The 16 bit immediate value is sign-extended to 32 bits, then shifted. I don't know if that would affect your program; but, that's the only potential "mistake" I noticed.

Finding offset from a code snippet

I am a bit stuck up with the following question,
Consider the following MIPS code and answer the questions that follow.
addi $t1, $s0, 400
loop: lw $s1, 0($s0)
add $s2, $s2, $s1
lw $s1, 4($s0)
add $s2, $s2, $s1
addi $s0, $s0, 8
bne $t1, $s0, loop
What value is the label loop translated to in the conditional branch
instruction?
Now I know the mathematical formula for Branch Target Address. But here as memory addressing is not done so I found out the offset by counting the lines between the target address and PC. This gives the answer to be 7 (word offset). Am I right with this approach?

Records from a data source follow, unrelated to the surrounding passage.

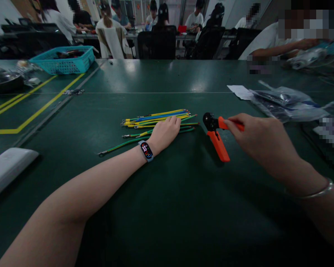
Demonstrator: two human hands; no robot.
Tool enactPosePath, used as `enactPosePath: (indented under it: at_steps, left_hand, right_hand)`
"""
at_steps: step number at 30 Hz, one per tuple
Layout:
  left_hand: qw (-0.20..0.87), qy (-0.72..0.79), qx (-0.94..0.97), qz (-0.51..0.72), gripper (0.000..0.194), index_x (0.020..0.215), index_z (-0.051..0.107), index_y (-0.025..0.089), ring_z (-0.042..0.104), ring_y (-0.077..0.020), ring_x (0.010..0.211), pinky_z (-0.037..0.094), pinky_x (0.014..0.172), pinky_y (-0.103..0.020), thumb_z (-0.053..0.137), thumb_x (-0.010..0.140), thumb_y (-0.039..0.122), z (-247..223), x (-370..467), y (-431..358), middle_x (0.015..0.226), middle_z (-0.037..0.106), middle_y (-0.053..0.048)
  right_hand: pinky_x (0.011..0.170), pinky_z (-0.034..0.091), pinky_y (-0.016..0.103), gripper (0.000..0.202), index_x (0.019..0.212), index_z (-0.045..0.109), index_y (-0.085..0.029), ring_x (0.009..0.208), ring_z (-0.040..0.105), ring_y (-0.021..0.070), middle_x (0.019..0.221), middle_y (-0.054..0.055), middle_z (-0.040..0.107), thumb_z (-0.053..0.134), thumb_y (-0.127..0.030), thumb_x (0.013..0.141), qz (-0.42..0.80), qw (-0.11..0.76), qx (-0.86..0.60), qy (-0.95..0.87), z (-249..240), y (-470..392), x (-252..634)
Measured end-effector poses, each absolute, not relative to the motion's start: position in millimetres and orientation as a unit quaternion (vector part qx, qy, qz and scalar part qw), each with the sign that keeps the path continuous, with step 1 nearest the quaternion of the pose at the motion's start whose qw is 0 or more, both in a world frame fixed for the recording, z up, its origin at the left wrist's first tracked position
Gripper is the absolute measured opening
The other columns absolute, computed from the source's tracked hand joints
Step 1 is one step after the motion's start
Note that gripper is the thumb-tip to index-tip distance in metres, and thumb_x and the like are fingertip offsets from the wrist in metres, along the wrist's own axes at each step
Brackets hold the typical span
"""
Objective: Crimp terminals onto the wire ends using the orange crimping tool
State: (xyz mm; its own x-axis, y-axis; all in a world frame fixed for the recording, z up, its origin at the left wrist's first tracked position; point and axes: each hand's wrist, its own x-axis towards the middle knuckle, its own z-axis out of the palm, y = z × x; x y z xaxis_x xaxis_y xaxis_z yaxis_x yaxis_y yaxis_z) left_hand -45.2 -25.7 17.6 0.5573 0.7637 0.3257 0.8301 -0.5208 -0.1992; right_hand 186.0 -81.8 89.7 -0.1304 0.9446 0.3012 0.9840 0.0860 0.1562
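The left hand (pixel 167 132) is lying flat on thin, bendy wires (pixel 158 118), while the right hand (pixel 253 135) is pinching the stiff crimping pliers (pixel 215 135) by one orange handle.

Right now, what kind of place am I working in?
Most likely an assembly workshop or training room. On the green work table lie short coloured wires, with an orange crimping tool under the right hand. Other people sit at benches behind.
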Motion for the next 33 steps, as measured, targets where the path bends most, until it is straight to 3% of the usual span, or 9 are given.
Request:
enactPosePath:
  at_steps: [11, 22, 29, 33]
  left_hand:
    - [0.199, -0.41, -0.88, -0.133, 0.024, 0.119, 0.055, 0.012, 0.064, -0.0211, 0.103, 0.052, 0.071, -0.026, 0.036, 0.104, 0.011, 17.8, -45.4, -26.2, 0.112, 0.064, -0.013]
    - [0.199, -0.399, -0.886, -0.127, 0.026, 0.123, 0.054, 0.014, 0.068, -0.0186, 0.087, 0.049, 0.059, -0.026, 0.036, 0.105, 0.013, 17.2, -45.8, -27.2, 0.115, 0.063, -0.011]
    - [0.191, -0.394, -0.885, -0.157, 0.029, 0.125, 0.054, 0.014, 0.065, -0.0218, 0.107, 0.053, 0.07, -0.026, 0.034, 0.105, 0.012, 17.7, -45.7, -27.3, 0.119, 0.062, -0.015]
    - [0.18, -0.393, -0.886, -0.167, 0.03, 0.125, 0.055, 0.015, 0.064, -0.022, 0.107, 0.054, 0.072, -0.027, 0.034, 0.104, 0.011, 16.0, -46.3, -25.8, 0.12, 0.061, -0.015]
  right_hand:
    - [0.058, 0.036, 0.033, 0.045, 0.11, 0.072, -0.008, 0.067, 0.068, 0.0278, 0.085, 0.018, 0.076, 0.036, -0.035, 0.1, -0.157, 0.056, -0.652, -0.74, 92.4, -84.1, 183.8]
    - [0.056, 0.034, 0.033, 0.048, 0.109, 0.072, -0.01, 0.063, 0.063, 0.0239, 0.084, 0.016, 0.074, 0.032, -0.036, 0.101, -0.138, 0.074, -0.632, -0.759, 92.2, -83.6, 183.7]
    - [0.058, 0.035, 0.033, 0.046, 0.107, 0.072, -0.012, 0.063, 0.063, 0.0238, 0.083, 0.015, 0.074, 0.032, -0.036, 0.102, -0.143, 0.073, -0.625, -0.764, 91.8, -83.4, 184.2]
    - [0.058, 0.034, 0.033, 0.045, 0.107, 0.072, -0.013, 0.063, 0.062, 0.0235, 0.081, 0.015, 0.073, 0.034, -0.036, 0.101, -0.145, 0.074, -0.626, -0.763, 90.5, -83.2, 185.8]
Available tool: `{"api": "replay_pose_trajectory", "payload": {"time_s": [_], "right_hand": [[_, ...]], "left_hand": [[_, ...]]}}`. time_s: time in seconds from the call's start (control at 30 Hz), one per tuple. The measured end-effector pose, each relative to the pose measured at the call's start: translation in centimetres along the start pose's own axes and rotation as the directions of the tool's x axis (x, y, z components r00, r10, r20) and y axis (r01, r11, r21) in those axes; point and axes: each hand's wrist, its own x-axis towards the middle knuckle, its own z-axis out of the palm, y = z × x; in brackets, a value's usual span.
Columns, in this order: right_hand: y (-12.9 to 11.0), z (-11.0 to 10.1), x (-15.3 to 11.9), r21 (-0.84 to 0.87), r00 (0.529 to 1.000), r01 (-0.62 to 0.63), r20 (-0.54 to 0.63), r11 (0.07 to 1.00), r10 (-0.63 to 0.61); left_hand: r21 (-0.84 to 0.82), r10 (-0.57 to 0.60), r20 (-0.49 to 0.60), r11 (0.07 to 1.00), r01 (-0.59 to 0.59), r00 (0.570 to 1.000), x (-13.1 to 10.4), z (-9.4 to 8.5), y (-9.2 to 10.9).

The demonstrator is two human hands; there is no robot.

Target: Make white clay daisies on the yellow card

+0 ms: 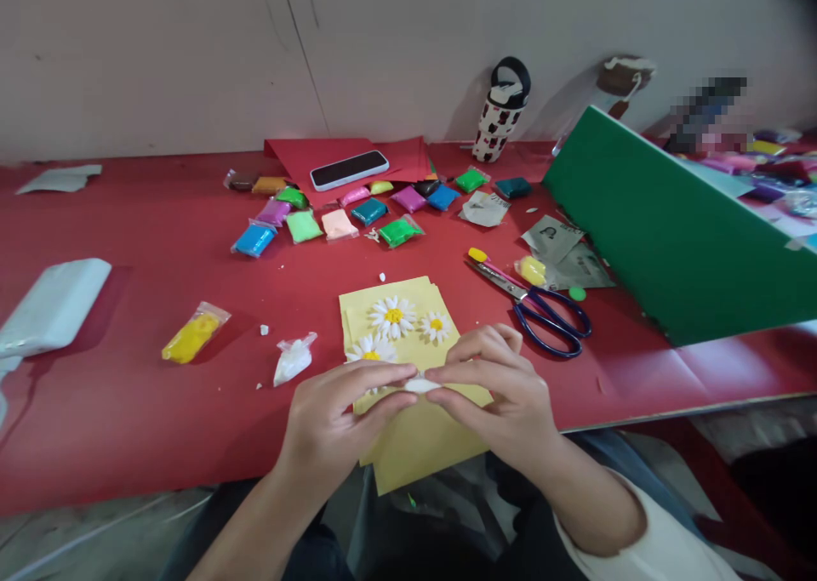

A quick experiment with MARS simulator http://courses.missouristate.edu/KenVollmar/MARS/download.htm gave me the answer-6, -5 for number of lines difference and another -1 because PC is increased by 1 after the instruction.

AFAIK, I'm afraid not.
As MIPS instruction reference says:
An 18-bit signed offset (the 16-bit offset field shifted left 2 bits)
is added to the address of the instruction following the branch (not
the branch itself), in the branch delay slot, to form a PC-relative
effective target address.
So as I understand, the distance from the branch instruction to the loop label is negative (because the label is before the branch, thus the address is lower). The distance is calculated in number of words (hence the 2 bits left shift). As all MIPS instructions are 4 bytes, this would be 6 instructions before, hence -6 is the value that should appear in the branch instruction offset (lower half-word). In binary: 1111 1111 1111 1010 (two's complement). In hexadecimal: FFFA.
Checked with simulator and seems that my reasoning is correct since the instruction is coded as 0x1530FFFA.